PROBLEM => Which lines run from the line with "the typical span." through the line with "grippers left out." in the entries below? Print them exactly, both ends included, and nothing more.

GIVEN ENTRIES =>
=-=-=-=-=

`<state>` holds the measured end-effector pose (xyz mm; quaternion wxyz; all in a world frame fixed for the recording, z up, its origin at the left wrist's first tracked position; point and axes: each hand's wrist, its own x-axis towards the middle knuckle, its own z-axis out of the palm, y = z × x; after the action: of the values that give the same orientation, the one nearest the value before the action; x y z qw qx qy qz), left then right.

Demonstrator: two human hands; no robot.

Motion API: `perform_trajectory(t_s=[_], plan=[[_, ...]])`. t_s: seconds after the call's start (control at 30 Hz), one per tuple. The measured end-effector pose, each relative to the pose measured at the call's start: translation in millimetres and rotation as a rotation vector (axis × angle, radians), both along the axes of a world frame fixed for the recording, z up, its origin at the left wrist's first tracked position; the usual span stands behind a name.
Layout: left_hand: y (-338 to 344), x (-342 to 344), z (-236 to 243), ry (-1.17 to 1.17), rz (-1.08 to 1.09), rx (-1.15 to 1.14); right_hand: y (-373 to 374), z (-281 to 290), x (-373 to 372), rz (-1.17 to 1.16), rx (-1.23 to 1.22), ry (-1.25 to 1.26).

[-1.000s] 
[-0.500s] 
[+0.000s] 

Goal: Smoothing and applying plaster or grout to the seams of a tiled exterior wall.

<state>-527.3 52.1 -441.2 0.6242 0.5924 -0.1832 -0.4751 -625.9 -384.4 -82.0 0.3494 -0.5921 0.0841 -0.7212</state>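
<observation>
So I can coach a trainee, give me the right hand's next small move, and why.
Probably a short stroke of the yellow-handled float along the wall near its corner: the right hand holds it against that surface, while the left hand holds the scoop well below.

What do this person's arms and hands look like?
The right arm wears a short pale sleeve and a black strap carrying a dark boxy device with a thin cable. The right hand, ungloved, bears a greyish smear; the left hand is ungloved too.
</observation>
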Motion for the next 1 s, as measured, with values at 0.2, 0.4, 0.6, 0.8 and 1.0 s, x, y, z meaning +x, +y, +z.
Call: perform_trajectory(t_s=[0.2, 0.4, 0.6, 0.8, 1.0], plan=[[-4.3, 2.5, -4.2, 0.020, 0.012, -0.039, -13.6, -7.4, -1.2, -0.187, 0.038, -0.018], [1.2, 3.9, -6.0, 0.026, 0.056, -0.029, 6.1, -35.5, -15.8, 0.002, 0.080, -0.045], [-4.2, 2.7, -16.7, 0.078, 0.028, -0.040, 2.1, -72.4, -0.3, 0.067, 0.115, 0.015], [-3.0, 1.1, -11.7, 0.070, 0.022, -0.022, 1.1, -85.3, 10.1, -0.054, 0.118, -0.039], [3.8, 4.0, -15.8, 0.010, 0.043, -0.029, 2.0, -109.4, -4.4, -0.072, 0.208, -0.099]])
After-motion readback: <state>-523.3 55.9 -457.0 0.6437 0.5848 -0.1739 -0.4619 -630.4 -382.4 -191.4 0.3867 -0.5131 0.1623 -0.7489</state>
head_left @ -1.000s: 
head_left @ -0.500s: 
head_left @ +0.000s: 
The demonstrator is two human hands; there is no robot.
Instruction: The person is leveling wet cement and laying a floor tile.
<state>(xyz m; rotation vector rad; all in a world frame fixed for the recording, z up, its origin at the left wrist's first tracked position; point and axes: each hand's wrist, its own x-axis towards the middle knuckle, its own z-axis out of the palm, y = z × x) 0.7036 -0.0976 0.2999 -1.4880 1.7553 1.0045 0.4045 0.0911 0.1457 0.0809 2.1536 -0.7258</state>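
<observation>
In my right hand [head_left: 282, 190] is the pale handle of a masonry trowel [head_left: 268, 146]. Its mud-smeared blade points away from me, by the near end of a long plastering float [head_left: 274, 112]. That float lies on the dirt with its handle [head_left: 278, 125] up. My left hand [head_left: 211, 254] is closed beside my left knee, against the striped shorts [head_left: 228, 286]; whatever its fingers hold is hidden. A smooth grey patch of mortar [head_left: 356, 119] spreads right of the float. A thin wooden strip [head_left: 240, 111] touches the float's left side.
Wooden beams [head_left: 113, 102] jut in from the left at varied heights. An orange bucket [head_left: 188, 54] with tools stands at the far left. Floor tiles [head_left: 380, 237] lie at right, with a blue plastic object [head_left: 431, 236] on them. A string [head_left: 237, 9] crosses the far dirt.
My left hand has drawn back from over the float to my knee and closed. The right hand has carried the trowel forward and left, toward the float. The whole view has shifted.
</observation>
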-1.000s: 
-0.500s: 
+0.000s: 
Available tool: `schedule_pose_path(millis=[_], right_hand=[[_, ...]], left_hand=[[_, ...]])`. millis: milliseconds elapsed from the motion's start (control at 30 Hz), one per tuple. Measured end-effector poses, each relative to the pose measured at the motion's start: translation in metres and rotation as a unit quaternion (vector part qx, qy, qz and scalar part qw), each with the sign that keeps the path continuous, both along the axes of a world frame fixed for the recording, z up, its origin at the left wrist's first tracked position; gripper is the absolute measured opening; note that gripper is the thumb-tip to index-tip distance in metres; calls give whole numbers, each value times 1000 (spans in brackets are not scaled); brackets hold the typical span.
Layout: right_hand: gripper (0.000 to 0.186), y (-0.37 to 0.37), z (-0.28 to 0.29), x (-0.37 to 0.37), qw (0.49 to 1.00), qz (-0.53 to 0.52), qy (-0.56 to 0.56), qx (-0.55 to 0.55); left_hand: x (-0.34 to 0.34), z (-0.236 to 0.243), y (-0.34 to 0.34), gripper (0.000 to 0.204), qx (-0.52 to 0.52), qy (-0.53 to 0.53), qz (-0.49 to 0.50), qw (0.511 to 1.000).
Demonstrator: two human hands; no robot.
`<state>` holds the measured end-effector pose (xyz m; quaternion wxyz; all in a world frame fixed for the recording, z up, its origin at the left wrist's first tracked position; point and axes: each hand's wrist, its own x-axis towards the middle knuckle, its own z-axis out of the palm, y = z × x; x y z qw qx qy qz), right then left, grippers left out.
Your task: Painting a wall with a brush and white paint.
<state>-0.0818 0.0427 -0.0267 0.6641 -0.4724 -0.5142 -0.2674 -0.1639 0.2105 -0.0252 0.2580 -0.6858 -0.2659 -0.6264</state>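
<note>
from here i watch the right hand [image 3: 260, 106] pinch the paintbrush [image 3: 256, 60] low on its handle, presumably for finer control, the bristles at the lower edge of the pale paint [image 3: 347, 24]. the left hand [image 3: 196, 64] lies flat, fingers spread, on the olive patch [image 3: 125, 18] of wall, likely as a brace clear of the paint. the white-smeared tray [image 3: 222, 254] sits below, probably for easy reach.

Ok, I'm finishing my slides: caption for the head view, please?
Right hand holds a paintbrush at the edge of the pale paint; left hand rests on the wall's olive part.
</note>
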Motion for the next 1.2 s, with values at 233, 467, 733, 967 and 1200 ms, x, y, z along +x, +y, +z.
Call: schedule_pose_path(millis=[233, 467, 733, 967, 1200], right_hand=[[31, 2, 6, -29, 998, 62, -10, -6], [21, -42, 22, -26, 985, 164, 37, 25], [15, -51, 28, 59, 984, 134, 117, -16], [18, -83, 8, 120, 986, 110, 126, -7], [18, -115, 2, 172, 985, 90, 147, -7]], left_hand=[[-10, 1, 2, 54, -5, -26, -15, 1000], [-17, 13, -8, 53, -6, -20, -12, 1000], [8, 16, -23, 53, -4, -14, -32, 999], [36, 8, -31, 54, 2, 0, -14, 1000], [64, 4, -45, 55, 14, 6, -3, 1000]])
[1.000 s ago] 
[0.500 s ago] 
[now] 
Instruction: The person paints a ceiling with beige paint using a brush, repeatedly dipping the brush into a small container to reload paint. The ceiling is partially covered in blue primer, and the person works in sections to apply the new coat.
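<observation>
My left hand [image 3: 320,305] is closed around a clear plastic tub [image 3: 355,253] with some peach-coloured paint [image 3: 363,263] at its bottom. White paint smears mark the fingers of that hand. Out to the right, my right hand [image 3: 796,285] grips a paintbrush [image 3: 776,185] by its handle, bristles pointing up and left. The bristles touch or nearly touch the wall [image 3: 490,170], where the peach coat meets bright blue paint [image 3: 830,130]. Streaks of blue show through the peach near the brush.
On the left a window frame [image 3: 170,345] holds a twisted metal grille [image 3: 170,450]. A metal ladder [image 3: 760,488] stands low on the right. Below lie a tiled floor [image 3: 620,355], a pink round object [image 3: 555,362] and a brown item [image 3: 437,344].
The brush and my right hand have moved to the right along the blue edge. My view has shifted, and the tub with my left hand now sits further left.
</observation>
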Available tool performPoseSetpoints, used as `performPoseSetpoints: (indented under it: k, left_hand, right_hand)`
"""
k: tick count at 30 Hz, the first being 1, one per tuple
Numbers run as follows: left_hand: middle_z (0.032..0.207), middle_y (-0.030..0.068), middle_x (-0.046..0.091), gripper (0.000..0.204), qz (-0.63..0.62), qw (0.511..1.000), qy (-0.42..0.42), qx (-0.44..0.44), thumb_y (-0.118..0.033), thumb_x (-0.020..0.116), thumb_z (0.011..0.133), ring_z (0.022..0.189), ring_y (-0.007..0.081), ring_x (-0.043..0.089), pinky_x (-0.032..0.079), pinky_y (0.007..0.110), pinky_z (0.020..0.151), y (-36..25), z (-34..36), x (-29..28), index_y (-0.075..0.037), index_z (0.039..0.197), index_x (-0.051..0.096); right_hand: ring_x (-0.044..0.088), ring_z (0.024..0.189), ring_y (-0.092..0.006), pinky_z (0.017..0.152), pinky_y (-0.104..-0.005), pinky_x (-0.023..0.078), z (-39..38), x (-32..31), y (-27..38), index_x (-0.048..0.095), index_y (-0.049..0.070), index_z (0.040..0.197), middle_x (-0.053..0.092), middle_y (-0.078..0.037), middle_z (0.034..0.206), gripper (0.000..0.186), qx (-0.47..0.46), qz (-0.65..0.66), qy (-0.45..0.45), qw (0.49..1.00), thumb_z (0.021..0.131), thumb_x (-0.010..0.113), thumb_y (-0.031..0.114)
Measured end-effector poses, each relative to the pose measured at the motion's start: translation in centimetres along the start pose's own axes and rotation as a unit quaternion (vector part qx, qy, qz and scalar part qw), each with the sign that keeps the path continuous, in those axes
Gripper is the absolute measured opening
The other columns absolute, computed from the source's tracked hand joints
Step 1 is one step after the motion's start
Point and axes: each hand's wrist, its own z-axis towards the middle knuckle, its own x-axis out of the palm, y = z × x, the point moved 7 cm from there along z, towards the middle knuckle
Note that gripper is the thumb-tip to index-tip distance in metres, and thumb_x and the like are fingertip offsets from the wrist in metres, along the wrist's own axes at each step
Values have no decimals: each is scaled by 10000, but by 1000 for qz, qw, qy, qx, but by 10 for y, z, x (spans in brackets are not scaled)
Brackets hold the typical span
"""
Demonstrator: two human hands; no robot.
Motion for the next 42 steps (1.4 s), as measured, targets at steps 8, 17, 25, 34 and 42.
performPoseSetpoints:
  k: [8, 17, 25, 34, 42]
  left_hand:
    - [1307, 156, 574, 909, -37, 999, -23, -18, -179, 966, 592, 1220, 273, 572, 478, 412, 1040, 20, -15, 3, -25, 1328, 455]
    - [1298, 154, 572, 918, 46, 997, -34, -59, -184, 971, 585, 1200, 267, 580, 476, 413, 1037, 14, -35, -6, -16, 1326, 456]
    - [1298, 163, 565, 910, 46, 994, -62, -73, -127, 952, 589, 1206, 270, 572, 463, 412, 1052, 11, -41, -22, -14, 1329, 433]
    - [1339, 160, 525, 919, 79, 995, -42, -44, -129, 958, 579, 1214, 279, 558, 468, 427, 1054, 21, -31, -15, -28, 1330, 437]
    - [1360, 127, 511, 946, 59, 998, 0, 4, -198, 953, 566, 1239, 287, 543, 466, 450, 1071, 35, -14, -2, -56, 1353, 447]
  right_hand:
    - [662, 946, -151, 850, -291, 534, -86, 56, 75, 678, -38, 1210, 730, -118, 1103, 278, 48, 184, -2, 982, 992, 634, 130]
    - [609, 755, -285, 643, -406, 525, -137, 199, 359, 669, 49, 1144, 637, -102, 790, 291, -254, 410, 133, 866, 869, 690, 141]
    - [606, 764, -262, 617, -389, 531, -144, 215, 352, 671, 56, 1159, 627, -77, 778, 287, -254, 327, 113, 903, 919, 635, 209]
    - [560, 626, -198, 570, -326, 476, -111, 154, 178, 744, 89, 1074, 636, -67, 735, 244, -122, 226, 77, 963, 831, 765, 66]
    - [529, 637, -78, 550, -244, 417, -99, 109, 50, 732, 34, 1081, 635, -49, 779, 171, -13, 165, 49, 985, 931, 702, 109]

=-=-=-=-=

EXERCISE RESULT =>
Available tool: `schedule_pose_path(millis=[_], right_hand=[[_, ...]], left_hand=[[_, ...]])`. millis: milliseconds elapsed from the motion's start (control at 30 Hz), one per tuple. Measured end-effector poses, each relative to the pose measured at the motion's start: translation in metres and rotation as a unit quaternion (vector part qx, qy, qz and scalar part qw), each with the sign that keeps the path continuous, both along the axes of a world frame fixed for the recording, z up, its origin at the left wrist's first tracked position; gripper is the absolute measured opening; note that gripper is the thumb-tip to index-tip distance in metres; calls give whole numbers, each value times 1000 (spans in brackets are not scaled); brackets hold the typical span.
Layout: right_hand: gripper (0.000 to 0.186), y (-0.37 to 0.37), z (-0.28 to 0.29), x (-0.37 to 0.37), qw (0.49 to 1.00), qz (-0.53 to 0.52), qy (-0.56 to 0.56), qx (-0.55 to 0.55); left_hand: x (-0.34 to 0.34), z (-0.236 to 0.243), y (-0.34 to 0.34), gripper (0.000 to 0.204), qx (-0.52 to 0.52), qy (-0.53 to 0.53), qz (-0.49 to 0.50), qw (0.511 to 1.000).
Demonstrator: two human hands; no robot.
`<state>` holds the measured end-effector pose (xyz m; quaternion wxyz; all in a world frame fixed for the recording, z up, its origin at the left wrist's first tracked position; point and axes: each hand's wrist, its own x-axis towards the middle knuckle, its own z-axis out of the palm, y = z × x; x y z qw qx qy qz), right then left, grippers left out.

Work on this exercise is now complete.